In an effort to reduce police response time during “active shooter” school shootings, developers of a new application for mobile devices explained their product during a demonstration in Columbia.
Columbia Assistant Superintendent Beth Horner said the school district was asked by developers of the SchoolGuard app, who live in Columbia, to help test out the system as a pilot.
In a two-part presentation Tuesday afternoon that took place at The Falls and at Parkview Elementary, developers of the app revealed and demonstrated what the app will be like when made publicly available.
Nate McVicker, co-founder of this new app, gave a presentation at The Falls introducing the concept and what the future might look like.
“We realize the problem out here and that the problem is not going away,” McVicker said. “An active shooter is our country’s number one domestic act of terrorism.”
In light of all the school shootings that have happened over the past several years, along with another one in the books Tuesday morning in New Mexico, McVicker stressed the importance of police being able to respond to a shooter as soon as possible.

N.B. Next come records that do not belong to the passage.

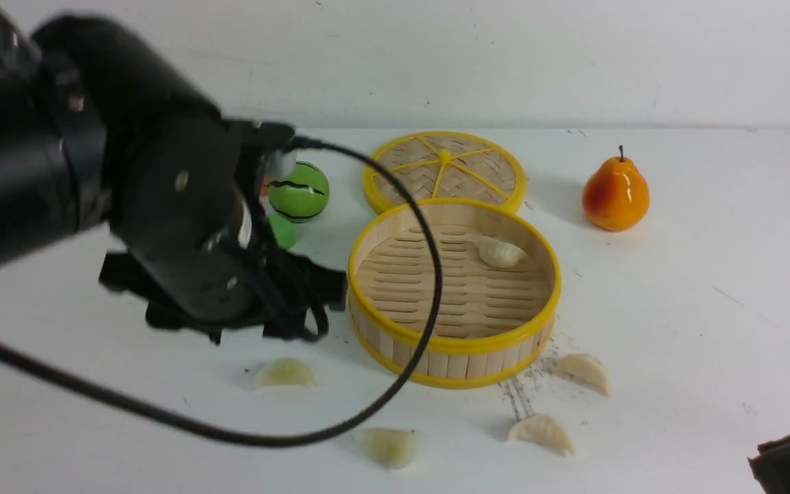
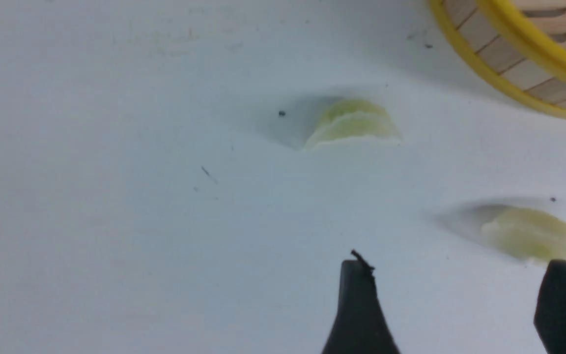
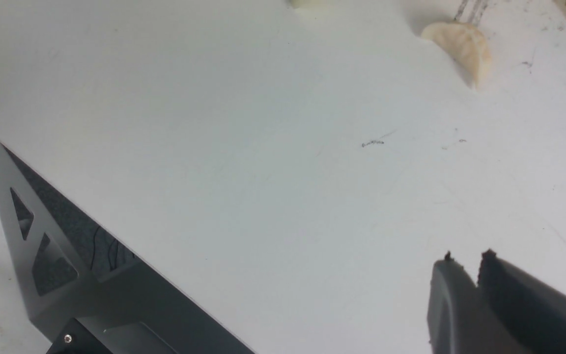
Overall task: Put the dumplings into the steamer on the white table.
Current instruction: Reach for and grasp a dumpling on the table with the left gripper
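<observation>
**A:** Left gripper [image 2: 457, 268] hangs spread and empty over the table [image 2: 116, 221], with one finger [image 2: 565, 305] just beside a greenish dumpling [image 2: 533, 236]. Four dumplings [image 1: 542, 433] lie on the table in front of the steamer [image 1: 453, 343], and a fifth [image 1: 500, 252] sits inside it.

**B:** What could go wrong?

**A:** The crescents lie flat and low. If a finger lands on the edge instead of straddling it, I think the dumpling skids away. The cable [image 1: 429, 288] also loops across the steamer's left rim as seen from the front. I can't tell if it touches, but a snag could drag the basket.

**B:** And the right gripper [image 3: 467, 258]?

**A:** It is pressed almost together and holds nothing, off to the steamer's right on the near side.

**B:** What's hidden?

**A:** From the front, the arm [image 1: 162, 206] blocks its own fingers. It also covers part of a striped ball [image 1: 299, 192] left of the steamer, and a green thing I can't identify. Behind the steamer, the lid [image 1: 444, 168] and pear [image 1: 616, 195] show clearly.
</observation>
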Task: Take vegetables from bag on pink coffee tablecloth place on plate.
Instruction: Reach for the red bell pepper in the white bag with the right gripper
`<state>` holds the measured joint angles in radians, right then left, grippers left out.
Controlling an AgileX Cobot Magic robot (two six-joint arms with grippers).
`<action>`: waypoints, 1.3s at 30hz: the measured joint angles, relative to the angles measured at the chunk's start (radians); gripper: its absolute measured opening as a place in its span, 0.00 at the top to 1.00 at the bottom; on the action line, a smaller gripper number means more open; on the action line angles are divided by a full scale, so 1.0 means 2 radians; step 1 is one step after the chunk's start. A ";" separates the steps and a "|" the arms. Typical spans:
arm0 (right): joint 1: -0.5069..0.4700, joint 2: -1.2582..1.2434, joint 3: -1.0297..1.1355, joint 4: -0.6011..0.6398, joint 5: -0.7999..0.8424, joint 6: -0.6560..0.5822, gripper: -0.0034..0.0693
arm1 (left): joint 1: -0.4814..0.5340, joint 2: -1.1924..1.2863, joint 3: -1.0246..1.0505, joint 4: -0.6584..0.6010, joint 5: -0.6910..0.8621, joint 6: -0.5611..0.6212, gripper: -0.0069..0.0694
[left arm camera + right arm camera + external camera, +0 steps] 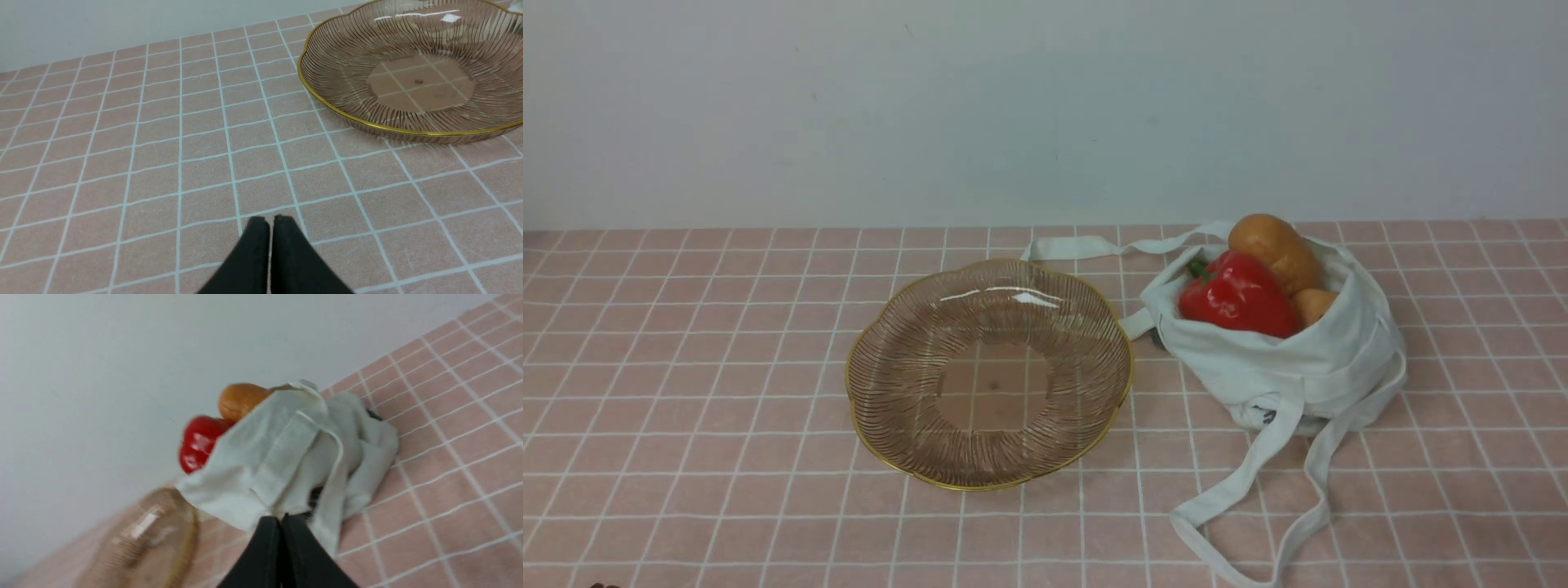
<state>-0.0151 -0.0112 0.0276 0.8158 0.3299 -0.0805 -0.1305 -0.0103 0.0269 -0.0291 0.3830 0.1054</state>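
Background: a plain pale wall (1045, 98) rises behind the work surface.
Surface: the pink coffee tablecloth (686, 367), gridded with thin white lines, fills the whole foreground.
Plate: the plate (882, 359) sits near the middle of the cloth, and the grid shows through its clear centre.
Bag: the bag (1307, 367) slumps just right of the plate with its mouth rolled down and open upward. Whether its cloth touches the gold rim cannot be told.
In the bag: the red bell pepper (1237, 296) lies at the side of the opening nearest the plate, with its green stem (1197, 268) pointing toward the wall. The upper potato-like lump (1272, 249) leans on the pepper and pokes above the bag's edge. The lower potato-like lump (1313, 304) is wedged between the pepper and the cloth, mostly hidden.
In the way: the far strap (1086, 245) lies flat, ending just beside the plate's far rim. The near strap (1258, 465) trails in a loop toward the front edge.
Left gripper: the left gripper (269, 222) is clenched on nothing, above bare cloth and apart from the plate.
Right gripper: the right gripper (281, 517) has its fingers pressed together and holds nothing. It points toward the bag.
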 joint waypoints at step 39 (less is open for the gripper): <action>0.000 0.496 -0.367 0.056 0.272 -0.263 0.96 | 0.000 0.000 0.000 0.000 0.000 0.000 0.92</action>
<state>-0.0151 0.9807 -0.7072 0.9281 0.8748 -0.6073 -0.1305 -0.0103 0.0269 -0.0282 0.3830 0.1054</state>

The founders of this SchoolGuard app stress that seconds save lives.
The app allows a large network of police officers to be alerted if they are anywhere near an active shooter situation, along with features that allow teachers to alert other teachers and school district employees of compromising situations.

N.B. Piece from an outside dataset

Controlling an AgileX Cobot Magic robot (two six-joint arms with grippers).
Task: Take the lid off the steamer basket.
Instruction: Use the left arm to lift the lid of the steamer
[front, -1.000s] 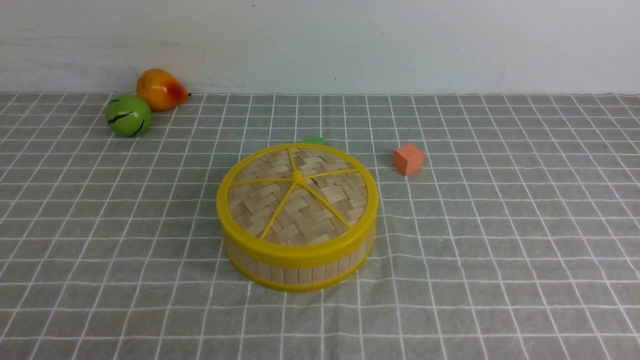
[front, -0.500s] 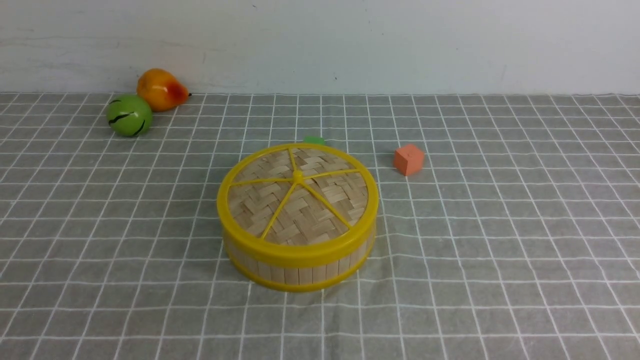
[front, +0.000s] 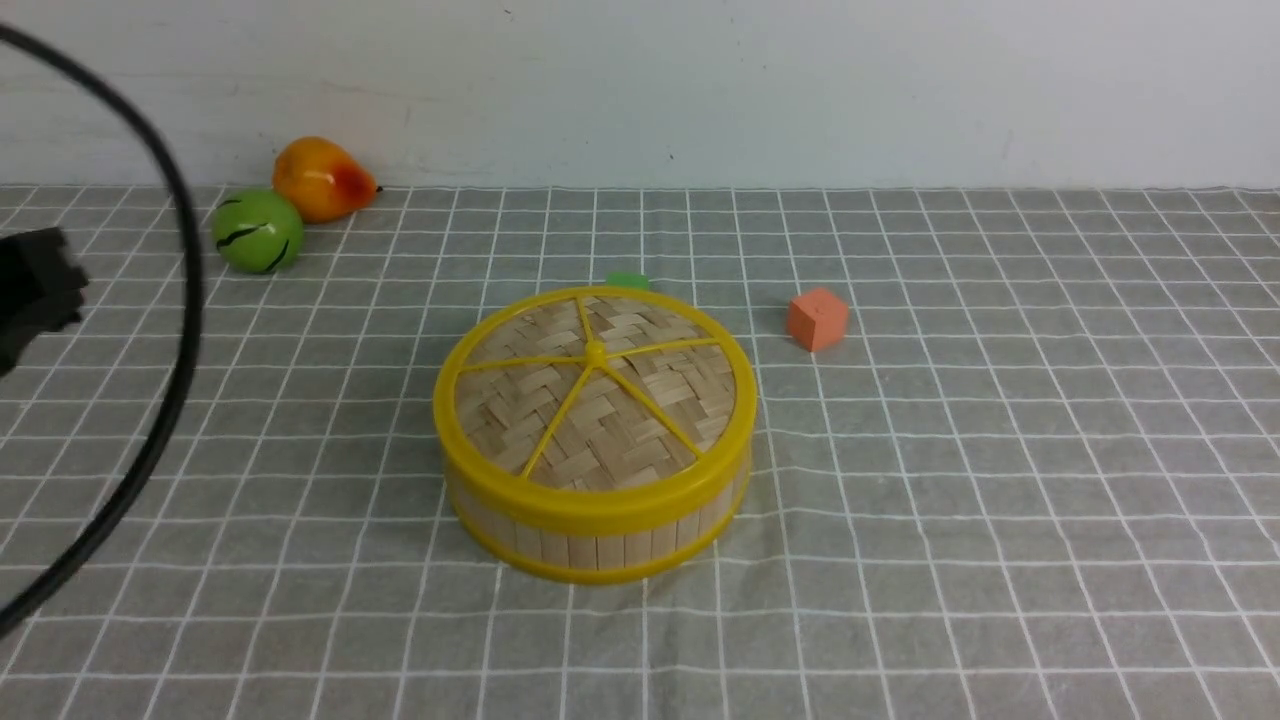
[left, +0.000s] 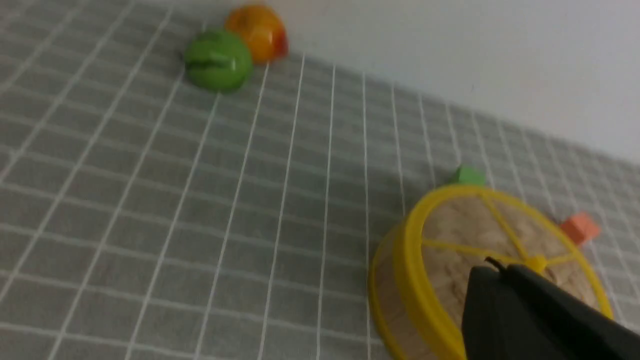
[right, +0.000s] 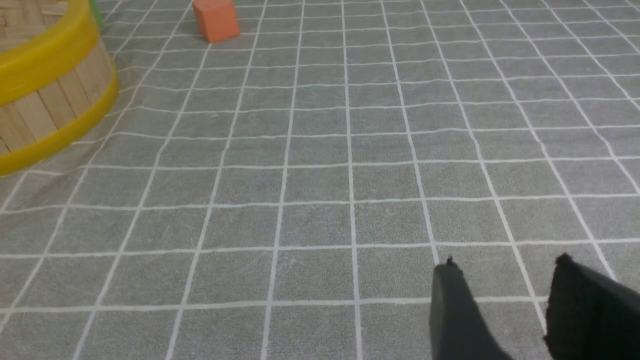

It uses features such as a GPS locator and quick dial to 911 to cut valuable seconds off the time it typically takes to alert the appropriate channels of a shooter situation.

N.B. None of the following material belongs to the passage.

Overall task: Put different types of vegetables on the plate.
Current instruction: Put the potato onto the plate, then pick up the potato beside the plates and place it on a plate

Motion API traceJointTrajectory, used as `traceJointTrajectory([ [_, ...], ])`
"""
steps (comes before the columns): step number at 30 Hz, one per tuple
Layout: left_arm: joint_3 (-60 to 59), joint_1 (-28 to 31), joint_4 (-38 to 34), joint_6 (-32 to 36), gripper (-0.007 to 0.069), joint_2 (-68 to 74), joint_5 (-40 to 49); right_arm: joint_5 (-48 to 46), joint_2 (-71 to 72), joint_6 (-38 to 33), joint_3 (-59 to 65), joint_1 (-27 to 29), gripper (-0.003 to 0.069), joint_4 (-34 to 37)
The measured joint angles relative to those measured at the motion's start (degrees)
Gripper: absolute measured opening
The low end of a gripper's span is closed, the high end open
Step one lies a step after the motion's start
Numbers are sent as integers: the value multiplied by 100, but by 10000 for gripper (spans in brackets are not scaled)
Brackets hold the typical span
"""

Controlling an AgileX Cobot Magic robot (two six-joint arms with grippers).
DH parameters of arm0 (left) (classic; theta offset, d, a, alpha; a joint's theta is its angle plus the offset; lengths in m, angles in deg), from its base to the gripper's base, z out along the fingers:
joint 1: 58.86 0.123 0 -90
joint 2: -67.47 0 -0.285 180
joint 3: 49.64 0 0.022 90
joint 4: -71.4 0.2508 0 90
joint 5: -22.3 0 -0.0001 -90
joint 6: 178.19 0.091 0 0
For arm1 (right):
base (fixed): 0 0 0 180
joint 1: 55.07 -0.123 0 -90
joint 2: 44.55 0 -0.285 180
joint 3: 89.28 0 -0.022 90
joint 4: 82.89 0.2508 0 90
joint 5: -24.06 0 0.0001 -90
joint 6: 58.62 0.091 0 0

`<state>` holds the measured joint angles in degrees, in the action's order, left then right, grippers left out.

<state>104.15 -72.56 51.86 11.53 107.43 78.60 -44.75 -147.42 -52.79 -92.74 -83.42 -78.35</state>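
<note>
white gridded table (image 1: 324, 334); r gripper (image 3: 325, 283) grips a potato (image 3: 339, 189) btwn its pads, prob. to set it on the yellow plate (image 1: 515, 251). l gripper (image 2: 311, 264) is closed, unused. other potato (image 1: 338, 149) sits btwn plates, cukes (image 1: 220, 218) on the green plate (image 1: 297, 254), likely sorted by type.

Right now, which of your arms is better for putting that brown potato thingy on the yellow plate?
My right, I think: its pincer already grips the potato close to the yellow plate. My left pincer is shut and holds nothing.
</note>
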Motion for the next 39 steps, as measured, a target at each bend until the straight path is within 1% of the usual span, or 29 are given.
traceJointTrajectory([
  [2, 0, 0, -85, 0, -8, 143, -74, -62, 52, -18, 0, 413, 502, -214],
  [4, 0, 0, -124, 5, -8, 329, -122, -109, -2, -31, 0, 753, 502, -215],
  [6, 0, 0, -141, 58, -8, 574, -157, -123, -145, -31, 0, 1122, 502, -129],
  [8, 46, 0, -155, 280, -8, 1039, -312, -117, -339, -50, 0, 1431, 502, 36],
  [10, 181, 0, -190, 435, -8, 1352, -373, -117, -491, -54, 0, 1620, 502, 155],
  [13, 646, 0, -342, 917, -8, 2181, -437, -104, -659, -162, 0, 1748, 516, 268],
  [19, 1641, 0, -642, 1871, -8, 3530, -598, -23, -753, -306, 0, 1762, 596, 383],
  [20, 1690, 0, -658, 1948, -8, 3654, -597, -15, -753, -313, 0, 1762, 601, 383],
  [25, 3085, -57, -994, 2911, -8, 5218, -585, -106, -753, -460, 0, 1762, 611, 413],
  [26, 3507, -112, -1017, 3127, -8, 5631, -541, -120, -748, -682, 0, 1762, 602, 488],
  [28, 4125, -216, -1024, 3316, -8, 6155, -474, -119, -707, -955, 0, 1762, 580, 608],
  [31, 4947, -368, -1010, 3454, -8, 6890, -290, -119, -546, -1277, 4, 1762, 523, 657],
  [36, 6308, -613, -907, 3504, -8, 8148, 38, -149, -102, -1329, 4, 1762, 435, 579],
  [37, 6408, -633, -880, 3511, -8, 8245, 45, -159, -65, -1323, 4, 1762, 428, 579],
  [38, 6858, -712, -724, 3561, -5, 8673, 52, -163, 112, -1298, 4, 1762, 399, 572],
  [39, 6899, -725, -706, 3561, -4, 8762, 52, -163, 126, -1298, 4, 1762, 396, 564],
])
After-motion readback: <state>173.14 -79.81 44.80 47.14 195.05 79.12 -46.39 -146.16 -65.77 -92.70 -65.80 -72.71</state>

Because of a “geo-fence” that allows teachers to only access the emergency system in the perimeter of a registered school building, the second part of the presentation was moved to Parkview Elementary, where former Illinois State Trooper Colonel Mike Snyders performed a demonstration of how the app would work.
Comparing the app use to a reenactment of the Sandy Hook shooting in Dec. 2012, several seconds were shaved off the response time.
Currently, developers of the app are trying to involve as many law enforcement officers as possible and register them for Hero911, which forms a network of officers that could respond to shooter situations.
Columbia School Superintendent Dr. Gina Segobiano called Columbia “the test pilot” for the app, and said they would stay updated on the release of the app and look into it more when it becomes available.
Horner agreed that the app and the idea of it is extremely important to securing schools in the future.
“It’s a great concept,” Horner said. “Response time is critical when you are dealing with these types of situations. Anything that keeps our schools secure is helpful.”
Columbia school officials stressed that they have not yet implemented this system and are merely testing it for the developers at this point.